This repository contains the source code of the following ACL 2022 paper: Overlap-based Vocabulary Generation Improves Cross-lingual Transfer Among Related Languages. It is divided into 5 sections:

Setup

First, create the conda environment from obpe_env.yml file using:

conda env create -f obpe_env.yml
conda activate obpe_env

After that, setup indic-trans library using the instructions from this repository.
Also note that the pretraining has been done using Google Cloud TPUs so some of the code will be TPU-specific.

Creating OBPE tokenizer

To create OBPE tokenizer, run the follwoing three scripts sequentially

python3 get_vocab.py\
  --mono_files ./l1_monolingual_data.txt ./l2_monolingual_data.txt\ 
  --output_files vocabs/l1.pkl vocabs/l2.pkl
python3 tokenizer.py\ 
  --vocab_files vocabs/l1.pkl vocabs/l2.pkl\
  --use_vocab\
  --output_dir models/l1_l2_p_-3\
  --vocab_size 30000\
  --model bpe\
  --eow_suffix "</w>"\ 
  --n_HRL 1\
  --max_tok\
  --alpha 0.5\ 
  --overlap mean\
  --p -3

OR

python3 tokenizer.py\ 
  --vocab_files vocabs/l1.pkl vocabs/l2.pkl\
  --use_vocab\
  --output_dir models/l1_l2_min\
  --vocab_size 30000\
  --model bpe\
  --eow_suffix "</w>"\
  --n_HRL 1\
  --max_tok\
  --alpha 0.5\
  --overlap min 
python3 generate_json_from_model.py\
  --vocab models/l1_l2_min/vocab.json\
  --merges models/l1_l2_min/merges.txt\
  --model bpe\
  --outfile tokenizers/l1_l2_min_tokenizer.json

Use this json file as input to create_pretraining_data_ENS_with_diff_tokenizer.py while creating MLM pretraining data

Pretraining with MLM

We need to create 2 new conda environments for Pretraining with BERT. We will make use of some code from Google BERT Repo along with our code.
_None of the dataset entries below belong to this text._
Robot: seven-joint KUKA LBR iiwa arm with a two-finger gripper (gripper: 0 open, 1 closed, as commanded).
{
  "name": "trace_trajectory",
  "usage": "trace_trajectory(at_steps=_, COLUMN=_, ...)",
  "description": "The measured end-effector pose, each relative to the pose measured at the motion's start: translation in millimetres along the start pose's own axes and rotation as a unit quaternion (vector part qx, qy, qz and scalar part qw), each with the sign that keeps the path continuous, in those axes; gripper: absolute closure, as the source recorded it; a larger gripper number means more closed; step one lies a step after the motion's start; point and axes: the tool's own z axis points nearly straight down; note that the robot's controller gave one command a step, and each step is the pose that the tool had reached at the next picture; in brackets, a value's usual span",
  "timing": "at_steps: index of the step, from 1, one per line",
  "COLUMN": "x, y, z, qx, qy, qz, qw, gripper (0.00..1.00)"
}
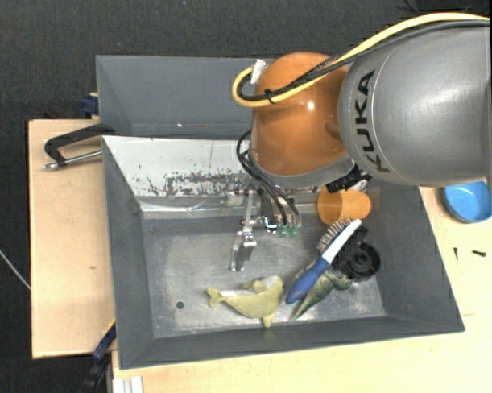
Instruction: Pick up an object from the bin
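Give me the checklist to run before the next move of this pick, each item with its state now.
1. Gripper inside the bin, clear of its walls: ok.
2. Gripper over a thing: not ok; bare floor lies below it, and the pale yellow fish-shaped toy lies nearer the front wall.
3. Yellow toy clear of the blue-and-white brush: cannot tell; their ends lie close together.
4. Brush lying free: not ok; it rests across a green thing.
5. Orange cup reachable: cannot tell; the arm partly hides it.
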Motion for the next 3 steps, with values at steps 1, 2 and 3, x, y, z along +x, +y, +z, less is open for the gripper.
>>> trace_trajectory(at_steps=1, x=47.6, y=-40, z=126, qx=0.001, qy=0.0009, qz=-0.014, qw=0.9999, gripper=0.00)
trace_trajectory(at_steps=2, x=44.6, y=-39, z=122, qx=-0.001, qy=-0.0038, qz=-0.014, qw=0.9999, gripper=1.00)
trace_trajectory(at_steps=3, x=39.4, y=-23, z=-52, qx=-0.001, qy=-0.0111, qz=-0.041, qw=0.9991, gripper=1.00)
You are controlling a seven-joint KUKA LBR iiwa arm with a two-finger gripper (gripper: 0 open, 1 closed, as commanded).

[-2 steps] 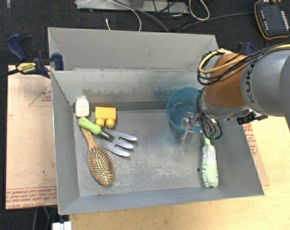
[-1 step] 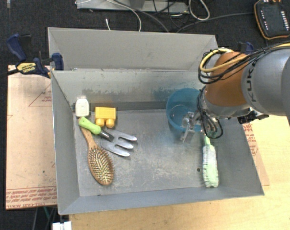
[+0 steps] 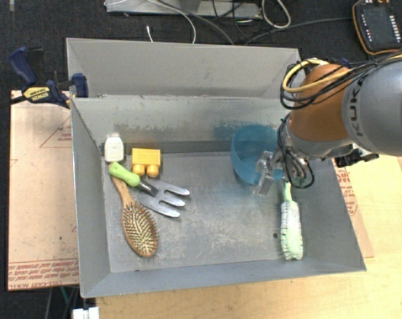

Pretraining BERT has 2 components:

  1. Preprocessing:
    (a) The current BERT Preprocessig code needs to run in Tensorflow v2. Create a new conda environment and set it up as follows:
    
    conda env create --name bert_preprocessing
    conda activate bert_preprocessing
    conda install tensorflow==2.3.0
(b) Run the following command from the directory "BERT Pretraining and Preprocessing/Preprocessing Code" to create the preprocessing code. Refer to the [Google BERT Repo](https://github.com/google-research/bert) for other information.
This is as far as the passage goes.